Formula 1, Helmut Marko insiste: “Ho proposto di organizzare un ritiro per far prendere il coronavirus ai piloti della Red Bull”

Formula 1, Helmut Marko insiste: “Ho proposto di organizzare un ritiro per far prendere il coronavirus ai piloti della Red Bull”

Helmut Marko insiste con le sue dichiarazioni perlomeno particolari riguardo il coronavirus. Dopo aver spiegato che per Verstappen sarebbe stato meglio contrarre subito il Covid-19, stavolta parla di una sua idea: riunire tutti i piloti della Red Bull nello stesso posto e fare sì che vengano contagiati.

di Redazione Il Posticipo

Helmut Marko insiste con le sue dichiarazioni perlomeno particolari riguardo il coronavirus. Dopo aver spiegato una settimana fa che per Verstappen sarebbe stato meglio contrarre subito il Covid-19, ora che la Formula 1 è ferma, l’austriaco rincara la dose e parla di una sua idea, che non ha però (ancora?) portato a termine: riunire tutti i piloti della Red Bull, scuderia della quale è consigliere, nello stesso posto e fare sì che vengano contagiati. Le dichiarazioni, rilasciate alla ORF, la radiotelevisione nazionale austriaca, vanno esattamente nella stessa direzione di quelle precedenti…
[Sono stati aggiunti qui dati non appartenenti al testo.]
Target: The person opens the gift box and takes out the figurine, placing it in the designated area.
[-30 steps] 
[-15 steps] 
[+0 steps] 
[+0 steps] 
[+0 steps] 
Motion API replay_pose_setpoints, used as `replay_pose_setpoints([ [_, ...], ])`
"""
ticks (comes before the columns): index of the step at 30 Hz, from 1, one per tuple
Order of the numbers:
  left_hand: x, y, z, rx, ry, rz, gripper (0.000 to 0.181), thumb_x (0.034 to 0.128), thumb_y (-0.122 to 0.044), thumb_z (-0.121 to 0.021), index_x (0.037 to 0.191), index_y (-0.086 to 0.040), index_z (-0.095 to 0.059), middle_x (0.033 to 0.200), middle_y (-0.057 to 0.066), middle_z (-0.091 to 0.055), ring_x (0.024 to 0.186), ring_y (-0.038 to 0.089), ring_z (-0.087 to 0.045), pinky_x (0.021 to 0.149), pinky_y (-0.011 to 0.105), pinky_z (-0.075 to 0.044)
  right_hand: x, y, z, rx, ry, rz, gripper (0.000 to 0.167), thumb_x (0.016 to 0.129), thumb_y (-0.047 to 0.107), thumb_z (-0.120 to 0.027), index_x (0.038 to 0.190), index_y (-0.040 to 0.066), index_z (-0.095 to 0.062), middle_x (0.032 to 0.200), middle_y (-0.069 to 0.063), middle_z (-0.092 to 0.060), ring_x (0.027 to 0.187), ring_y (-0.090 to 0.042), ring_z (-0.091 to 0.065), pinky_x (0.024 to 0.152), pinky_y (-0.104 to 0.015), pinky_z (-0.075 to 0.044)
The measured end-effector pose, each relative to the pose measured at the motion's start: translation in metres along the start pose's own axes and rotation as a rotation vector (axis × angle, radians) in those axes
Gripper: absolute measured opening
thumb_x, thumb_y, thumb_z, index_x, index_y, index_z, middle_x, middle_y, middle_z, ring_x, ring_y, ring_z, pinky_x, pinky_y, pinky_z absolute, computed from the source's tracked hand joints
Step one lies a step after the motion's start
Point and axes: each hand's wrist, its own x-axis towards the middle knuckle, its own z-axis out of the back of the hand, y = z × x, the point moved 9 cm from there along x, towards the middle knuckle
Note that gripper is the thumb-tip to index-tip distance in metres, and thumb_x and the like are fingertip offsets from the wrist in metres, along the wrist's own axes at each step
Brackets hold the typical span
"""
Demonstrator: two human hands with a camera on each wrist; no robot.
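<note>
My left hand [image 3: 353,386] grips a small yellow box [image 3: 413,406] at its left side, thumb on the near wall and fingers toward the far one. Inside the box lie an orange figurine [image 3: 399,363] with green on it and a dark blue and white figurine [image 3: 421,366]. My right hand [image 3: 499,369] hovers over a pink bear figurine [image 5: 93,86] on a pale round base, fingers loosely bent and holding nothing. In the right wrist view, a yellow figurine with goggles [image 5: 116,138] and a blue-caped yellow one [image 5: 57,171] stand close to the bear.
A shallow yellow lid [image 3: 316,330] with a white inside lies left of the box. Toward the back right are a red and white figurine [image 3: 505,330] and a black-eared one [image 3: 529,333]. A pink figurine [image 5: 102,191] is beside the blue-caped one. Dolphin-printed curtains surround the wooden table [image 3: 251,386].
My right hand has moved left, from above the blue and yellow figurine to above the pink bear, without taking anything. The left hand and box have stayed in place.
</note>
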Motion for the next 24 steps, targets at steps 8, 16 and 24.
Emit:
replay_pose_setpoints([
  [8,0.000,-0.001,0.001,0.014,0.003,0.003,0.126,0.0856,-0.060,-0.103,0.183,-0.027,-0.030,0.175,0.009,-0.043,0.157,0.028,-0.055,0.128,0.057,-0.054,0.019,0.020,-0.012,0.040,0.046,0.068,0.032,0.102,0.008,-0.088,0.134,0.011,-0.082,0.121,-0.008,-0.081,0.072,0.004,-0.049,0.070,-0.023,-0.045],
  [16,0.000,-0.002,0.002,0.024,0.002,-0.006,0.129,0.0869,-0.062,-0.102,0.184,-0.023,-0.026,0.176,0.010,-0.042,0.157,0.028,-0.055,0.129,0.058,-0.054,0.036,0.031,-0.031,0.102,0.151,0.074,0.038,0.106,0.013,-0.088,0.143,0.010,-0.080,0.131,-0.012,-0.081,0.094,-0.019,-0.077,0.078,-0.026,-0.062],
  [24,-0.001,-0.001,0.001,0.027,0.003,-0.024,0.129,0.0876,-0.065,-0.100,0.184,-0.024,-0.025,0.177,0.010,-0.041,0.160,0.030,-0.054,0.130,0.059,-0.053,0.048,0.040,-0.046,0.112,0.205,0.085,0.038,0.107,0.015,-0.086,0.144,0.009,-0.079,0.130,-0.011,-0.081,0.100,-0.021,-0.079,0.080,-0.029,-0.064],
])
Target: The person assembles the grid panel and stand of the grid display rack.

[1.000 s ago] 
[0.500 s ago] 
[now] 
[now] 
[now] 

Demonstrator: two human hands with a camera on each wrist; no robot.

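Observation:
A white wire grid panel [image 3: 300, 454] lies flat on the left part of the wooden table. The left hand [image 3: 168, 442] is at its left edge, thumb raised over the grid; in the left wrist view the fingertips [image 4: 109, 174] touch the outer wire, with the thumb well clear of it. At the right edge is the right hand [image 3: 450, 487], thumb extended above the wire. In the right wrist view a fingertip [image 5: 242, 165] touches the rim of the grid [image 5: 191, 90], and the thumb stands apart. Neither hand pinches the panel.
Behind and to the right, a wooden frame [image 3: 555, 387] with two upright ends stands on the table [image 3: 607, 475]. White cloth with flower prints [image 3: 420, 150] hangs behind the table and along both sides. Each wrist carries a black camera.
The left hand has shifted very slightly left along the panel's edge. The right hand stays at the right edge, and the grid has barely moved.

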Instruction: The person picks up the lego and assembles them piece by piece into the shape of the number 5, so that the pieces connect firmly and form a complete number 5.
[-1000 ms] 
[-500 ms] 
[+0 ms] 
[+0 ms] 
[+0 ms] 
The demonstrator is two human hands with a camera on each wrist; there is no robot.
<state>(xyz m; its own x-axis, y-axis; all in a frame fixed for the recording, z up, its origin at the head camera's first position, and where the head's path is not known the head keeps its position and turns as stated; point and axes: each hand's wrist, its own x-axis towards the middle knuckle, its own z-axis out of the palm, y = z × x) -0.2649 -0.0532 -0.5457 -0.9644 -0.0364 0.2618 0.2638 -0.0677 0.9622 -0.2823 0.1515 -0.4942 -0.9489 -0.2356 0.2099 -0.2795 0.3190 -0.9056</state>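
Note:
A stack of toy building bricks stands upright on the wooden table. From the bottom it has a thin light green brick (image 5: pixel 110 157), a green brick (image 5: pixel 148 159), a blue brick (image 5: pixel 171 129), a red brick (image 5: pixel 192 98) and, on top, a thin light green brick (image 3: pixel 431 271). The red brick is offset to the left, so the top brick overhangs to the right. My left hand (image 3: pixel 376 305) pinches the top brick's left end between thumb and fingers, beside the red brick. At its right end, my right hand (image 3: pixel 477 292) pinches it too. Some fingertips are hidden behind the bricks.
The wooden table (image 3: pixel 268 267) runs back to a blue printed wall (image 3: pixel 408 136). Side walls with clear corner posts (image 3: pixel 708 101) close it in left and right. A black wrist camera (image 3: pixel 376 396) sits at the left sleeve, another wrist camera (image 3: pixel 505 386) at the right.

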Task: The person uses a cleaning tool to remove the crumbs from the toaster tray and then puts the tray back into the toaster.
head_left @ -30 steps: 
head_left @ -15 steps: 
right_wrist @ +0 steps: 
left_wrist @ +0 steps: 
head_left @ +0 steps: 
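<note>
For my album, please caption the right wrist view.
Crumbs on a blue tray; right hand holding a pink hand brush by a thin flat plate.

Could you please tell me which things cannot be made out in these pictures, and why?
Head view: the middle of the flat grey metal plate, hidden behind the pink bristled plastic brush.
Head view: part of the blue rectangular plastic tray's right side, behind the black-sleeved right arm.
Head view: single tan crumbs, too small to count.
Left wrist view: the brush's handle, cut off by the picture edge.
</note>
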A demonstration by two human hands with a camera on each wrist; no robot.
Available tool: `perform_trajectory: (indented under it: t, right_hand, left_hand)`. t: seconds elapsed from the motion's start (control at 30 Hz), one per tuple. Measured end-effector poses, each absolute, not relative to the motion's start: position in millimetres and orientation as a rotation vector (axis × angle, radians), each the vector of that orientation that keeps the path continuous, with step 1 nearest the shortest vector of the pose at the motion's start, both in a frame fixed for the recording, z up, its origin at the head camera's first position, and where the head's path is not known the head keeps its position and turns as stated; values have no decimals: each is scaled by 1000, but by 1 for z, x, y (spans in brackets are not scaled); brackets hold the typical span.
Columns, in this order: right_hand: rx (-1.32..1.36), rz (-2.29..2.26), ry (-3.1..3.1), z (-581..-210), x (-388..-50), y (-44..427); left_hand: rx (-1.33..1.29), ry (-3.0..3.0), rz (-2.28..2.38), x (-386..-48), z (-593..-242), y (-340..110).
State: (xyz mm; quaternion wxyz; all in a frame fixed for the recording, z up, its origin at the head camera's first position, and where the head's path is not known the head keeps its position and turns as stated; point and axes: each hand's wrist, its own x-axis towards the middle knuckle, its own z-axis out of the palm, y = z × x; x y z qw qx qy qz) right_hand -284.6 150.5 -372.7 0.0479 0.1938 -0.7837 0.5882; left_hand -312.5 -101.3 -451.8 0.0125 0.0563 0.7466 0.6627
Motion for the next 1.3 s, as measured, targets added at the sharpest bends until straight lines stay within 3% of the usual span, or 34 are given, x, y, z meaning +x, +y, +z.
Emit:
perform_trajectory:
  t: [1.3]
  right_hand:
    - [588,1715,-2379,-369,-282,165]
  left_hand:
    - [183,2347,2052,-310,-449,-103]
CONTAGIO – “Abbiamo quattro piloti di Formula 1, oltre che otto o dieci piloti delle categorie giovanili. La mia proposta era quello di riunirsi in un ritiro con tutti quanti. In questa maniera i piloti potevano lavorare sull’aspetto fisico e su quello mentale in questo periodo e in più potevano infettarsi. Sarebbe stato qualcosa di positivo, perchè la stagione è ferma. E loro sono giovani e di conseguenza forti. Nel mio piccolo circolo se ne è discusso già, ma non possiamo certo dire che l’abbiano presa benissimo”. In effetti, chiedere ai piloti di fare in modo di prendere un virus che sta facendo decine di migliaia di morti in tutto il mondo non sembra un ragionamento troppo sensato. Ma Marko, si sa, non è nuovo a idee simili.

FUTURO – C’è però anche tempo di parlare seriamente di quello che attende la Formula 1 nel breve termine. Non è ancora chiaro quando si ricomincerà, ma per quel momento la Red Bull dovrà presentarsi al massimo delle sue possibilità, sia per quello che riguarda la macchina che, soprattutto, i piloti. Che in fondo, contagio o no, sono quelli che subiscono di più lo stress dello stop obbligato. “Stiamo lavorando per far arrivare i nostri piloti nelle migliori condizioni possibili al momento in cui inizierà la stagione. Ci saranno molte gare ravvicinate, per cui mancherà il tempo materiale per migliorare la condizione fisica tra una prova e l’altra“. Meglio comunque arrivare non in formissima…che con il virus.